● ABOUT THIS TASK
Would you please copy every line from the records that contains the word "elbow"?

*** Opening of RECORDS FOR THE TASK ***

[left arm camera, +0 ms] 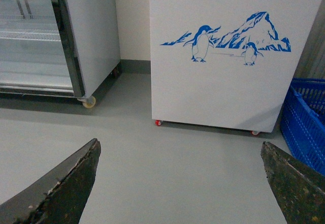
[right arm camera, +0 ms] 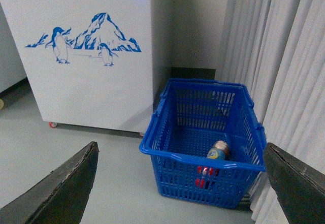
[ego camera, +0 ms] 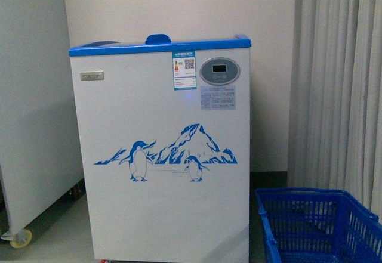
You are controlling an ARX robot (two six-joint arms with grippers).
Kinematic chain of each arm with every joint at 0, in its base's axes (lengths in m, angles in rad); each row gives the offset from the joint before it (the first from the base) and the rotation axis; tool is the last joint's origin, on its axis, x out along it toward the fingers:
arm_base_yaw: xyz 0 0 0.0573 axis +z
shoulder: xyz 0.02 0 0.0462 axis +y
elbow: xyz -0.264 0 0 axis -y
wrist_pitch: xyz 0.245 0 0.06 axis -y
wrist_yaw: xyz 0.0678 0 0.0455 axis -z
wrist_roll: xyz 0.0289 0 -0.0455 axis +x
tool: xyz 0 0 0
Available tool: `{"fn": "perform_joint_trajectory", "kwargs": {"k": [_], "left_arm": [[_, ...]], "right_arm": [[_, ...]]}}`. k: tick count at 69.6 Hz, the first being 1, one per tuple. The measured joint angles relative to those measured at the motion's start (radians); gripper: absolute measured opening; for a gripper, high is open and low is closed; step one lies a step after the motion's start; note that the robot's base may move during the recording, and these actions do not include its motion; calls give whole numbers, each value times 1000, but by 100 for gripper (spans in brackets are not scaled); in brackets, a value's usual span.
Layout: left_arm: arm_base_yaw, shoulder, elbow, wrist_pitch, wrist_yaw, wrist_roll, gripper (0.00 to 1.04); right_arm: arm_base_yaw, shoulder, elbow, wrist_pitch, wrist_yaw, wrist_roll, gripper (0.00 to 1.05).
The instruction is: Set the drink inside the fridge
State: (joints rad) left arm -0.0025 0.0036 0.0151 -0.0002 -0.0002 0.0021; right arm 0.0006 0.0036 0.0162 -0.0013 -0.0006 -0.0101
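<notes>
1. Our left claw [left arm camera: 179, 142] is spread wide. Its dark fingers [left arm camera: 66, 183] stand far apart with only grey floor [left arm camera: 172, 183] between them, and it pinches nothing.
2. Our right claw [right arm camera: 180, 145] is spread just as wide and is empty too.
3. The drink [right arm camera: 217, 152] lies on its side in the basket [right arm camera: 167, 153]. It is ahead of the right claw, nearer the finger on the curtain side, and well apart from both fingers.
4. The pale cap of the drink shows above its blue label. Red patches show through the mesh just below it, and we cannot tell what they are.
5. The fridge [ego camera: 160, 155] stands upright on the floor ahead of both claws, well apart from them, with the penguin decal [ego camera: 170, 152] facing us.
6. The basket sits on the floor near the fridge's right corner, between the fridge and the curtain [right arm camera: 289, 56].
7. We cannot tell whether the fridge's lid is slid open; only its blue rim [ego camera: 119, 49] shows.
8. Beyond the left claw's outer finger a cabinet [left arm camera: 91, 26] stands on casters, beside the fridge but apart from it.
</notes>
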Motion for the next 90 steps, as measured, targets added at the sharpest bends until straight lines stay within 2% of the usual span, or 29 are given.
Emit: {"fn": "perform_joint_trajectory", "kwargs": {"k": [86,89,90], "left_arm": [[0,1,0,0,0,0,97],[0,1,0,0,0,0,97],[0,1,0,0,0,0,97]], "right_arm": [[0,0,0,0,0,0,97],[11,19,6,-27,39,24,97],[25,52,32,-93,113,50,97]]}}
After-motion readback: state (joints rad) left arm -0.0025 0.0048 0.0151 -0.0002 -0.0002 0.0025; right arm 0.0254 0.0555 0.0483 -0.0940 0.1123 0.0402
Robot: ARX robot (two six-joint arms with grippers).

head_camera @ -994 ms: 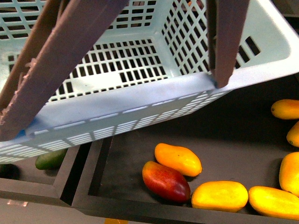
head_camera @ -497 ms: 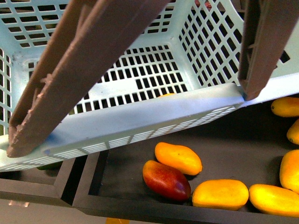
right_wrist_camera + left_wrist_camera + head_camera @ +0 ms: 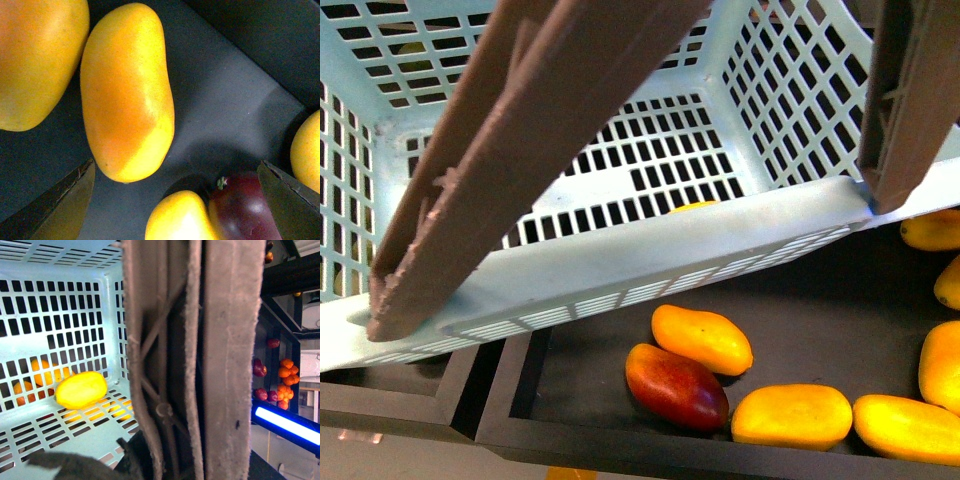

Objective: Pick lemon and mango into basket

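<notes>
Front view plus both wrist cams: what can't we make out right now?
Left claw: left wrist view, only a dark blur beside the basket's brown handles; grip unreadable.
Lemon: front view, just a sliver above the basket's near rim.
Rightmost mangoes: front view, cut off by the edge.
Right claw: right wrist view, only tips at the corners.

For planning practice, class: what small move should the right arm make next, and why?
Probably lower the right gripper onto the mango and close: its fingers are open, the mango lies in the tray, and the lemon already sits in the basket.
</notes>
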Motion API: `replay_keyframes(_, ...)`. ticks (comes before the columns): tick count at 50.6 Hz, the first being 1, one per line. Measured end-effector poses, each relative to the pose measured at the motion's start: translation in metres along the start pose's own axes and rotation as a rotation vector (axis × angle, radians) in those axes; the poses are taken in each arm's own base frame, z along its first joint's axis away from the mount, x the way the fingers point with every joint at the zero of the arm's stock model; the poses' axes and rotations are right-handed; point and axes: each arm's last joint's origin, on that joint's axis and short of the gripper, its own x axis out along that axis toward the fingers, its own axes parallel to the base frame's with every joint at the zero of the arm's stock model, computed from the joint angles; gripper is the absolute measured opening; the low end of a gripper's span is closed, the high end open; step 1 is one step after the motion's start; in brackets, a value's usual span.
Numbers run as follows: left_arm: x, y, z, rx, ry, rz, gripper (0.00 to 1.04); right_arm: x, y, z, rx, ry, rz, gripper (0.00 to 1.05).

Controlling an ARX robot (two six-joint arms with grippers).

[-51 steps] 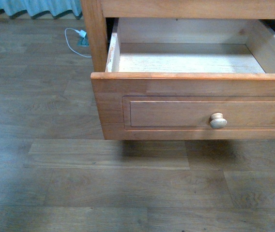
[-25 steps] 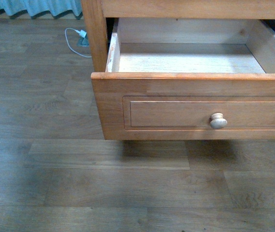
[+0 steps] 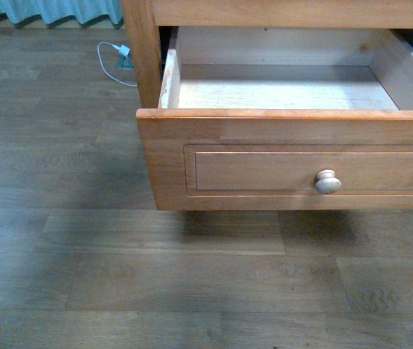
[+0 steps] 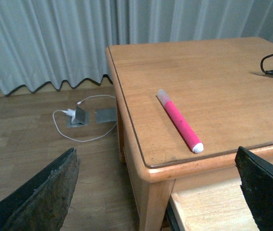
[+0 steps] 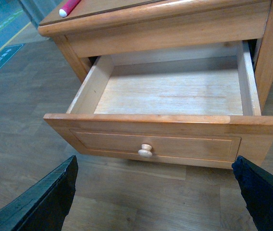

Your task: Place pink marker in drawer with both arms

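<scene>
Left claw (image 4: 155, 159): I log its jaws wide apart, over the table's front corner. Right claw (image 5: 154, 163): jaws likewise spread, facing the drawer (image 5: 160, 144), which stands pulled out, with a round knob (image 5: 145, 150) on its panel front. Pink marker (image 4: 180, 121): I see it lying flat on the tabletop (image 4: 223, 67) above the drawer, near the front edge. Beyond: white cable (image 4: 74, 132) on the floor, grey curtain (image 4: 45, 43).
</scene>
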Motion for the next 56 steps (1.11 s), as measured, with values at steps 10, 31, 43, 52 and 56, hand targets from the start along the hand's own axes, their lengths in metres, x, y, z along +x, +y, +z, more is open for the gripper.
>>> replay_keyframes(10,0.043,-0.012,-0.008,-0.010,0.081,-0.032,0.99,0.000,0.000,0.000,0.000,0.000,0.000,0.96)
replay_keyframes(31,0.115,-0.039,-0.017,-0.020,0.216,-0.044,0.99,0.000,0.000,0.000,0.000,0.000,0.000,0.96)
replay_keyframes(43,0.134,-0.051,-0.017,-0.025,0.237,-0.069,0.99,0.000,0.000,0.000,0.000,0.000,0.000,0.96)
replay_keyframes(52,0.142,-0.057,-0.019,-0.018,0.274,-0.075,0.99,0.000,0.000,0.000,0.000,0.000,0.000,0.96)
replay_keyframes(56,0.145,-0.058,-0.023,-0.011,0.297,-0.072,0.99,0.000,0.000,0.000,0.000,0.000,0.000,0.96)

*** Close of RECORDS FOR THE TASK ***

● SOLUTION FOR THIS TASK
elbow: xyz -0.264 0 0 axis -y
Layout: left_arm: arm_base_yaw, shoulder, elbow, wrist_pitch, wrist_yaw, wrist_roll, gripper (0.00 to 1.04); right_arm: arm_base_yaw, shoulder, elbow, wrist_pitch, wrist_yaw, wrist_roll, gripper (0.00 to 1.05).

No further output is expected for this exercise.